Wieczór, 28 listopad..

Długi, jesienny wieczór... właśnie teraz najbardziej odczuwam samotność, mimo że w koło wielu przyjaciół czuję pustkę, której Oni nie potrafią wypełnić.. Wracam do domu i uświadamiam sobie, że przecież dziś nikt na mnie nie czeka i nikt za mną nie tęsknił. Tylko puste cztery ściany i Ja. Brakuje mi drugiej osoby, ciepła.. Tęsknie za tym, aby rankiem ktoś obudził mnie swoim dotykiem, cudownym uśmiechem i powiedział: "Kochanie zróbmy sobie dzisiaj wolne od reszty świata". Chcę wybiec z Tobą, tak jak tu stoimy ubrani w marzenia i sny i patrzeć w gwiazdy. Chcę spotkać się z Tobą w mojej ulubionej knajpce i rozmawiać o "niczym". Dla wielu z was jest to takie patetyczne, ale dla mnie wyjątkowy jest każdy dzień spędzony z drugą osobą. Tylko niestety nie ma żadnego CIEBIE... może będę mogła jeszcze kiedyś powiedzieć parę magicznych słów tej drugiej osobie...

sobota, 23 listopada 2013

....

Moje życie, a tak naprawdę moja egzystencja, znajduje się teraz w zawieszeniu, między tym co było a co teraz jest. Nie umiem w tej chwili spoglądać w przyszłość. Powiedziałam sobie koniec, niech zobaczy jak to jest beze mnie. Niech On teraz cierpi za nas dwoje. Ta ponura jesień nie nastraja optymistycznie, chciałabym uciec, zaszyć się gdzieś, pobyć sam na sam ze sobą. W mojej głowie kłębią się różne myśli, ale w nich nie ma już Ciebie. Naucz się w końcu, że bycie prawdziwym mężczyzną nie polega na tym, aby kochać miliony panienek, lecz na tym aby okazywać  miłość jednej kobiecie na milion sposobów. Może lepiej na tym świecie być poprostu zimną, wyrachowaną suką????

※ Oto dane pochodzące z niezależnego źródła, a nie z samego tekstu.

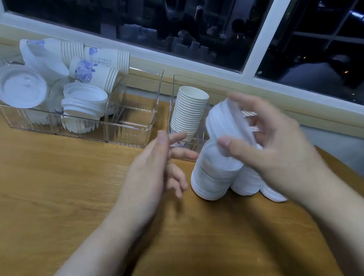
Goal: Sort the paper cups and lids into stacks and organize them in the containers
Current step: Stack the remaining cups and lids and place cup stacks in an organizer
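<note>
Leftmost, we are seeing a clear container [133,131] holding lid stacks [84,103] and flowered cups [92,72]. Our left hand [152,168] is hovering with its grip apart and holding nothing. A cup stack [188,112] is standing in the second container [177,82]. Our right hand [271,141] is gripping a tilted stack of lids [220,121] above lids on the desk [51,181].

The left hand [152,168] hovers with fingers loosely spread, while the right hand [275,143] curls its fingers in a grip.
</note>
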Demonstrator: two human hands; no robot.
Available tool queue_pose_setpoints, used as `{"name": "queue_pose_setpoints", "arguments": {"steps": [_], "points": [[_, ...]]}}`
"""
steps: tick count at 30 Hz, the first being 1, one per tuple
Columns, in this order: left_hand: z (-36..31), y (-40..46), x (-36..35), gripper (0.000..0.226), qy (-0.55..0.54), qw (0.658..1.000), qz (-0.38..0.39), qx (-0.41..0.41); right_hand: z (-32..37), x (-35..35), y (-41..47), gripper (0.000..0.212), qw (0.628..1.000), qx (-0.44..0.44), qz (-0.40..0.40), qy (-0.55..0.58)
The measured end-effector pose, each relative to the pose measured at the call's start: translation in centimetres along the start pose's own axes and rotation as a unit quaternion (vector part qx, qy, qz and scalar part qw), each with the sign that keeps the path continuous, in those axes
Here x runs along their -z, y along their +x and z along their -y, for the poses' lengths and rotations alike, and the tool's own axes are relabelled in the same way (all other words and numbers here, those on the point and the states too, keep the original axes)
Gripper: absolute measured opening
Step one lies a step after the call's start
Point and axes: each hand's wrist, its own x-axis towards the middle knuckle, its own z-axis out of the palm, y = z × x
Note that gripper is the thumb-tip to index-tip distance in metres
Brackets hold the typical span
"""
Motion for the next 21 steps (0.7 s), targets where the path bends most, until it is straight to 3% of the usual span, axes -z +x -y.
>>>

poniedziałek, 18 listopada 2013

Powrót...

Dawno mnie tutaj nie było, dużo zmieniło się w moim życiu. Na lepsze czy gorsze??? Nie ma chyba nic gorszego jak zawieść się na osobie, która była przyjacielem - bratnią duszą. Myślisz, że możesz pogadać z nim o wszystkim, zawsze liczyć na niego... a nagle dzieje się coś, że czujecie dystans do siebie, z jakiego powodu chciałabym wiedzieć. Czy taka zwykła przyjaźń między kobietą a mężczyzną nie może istnieć???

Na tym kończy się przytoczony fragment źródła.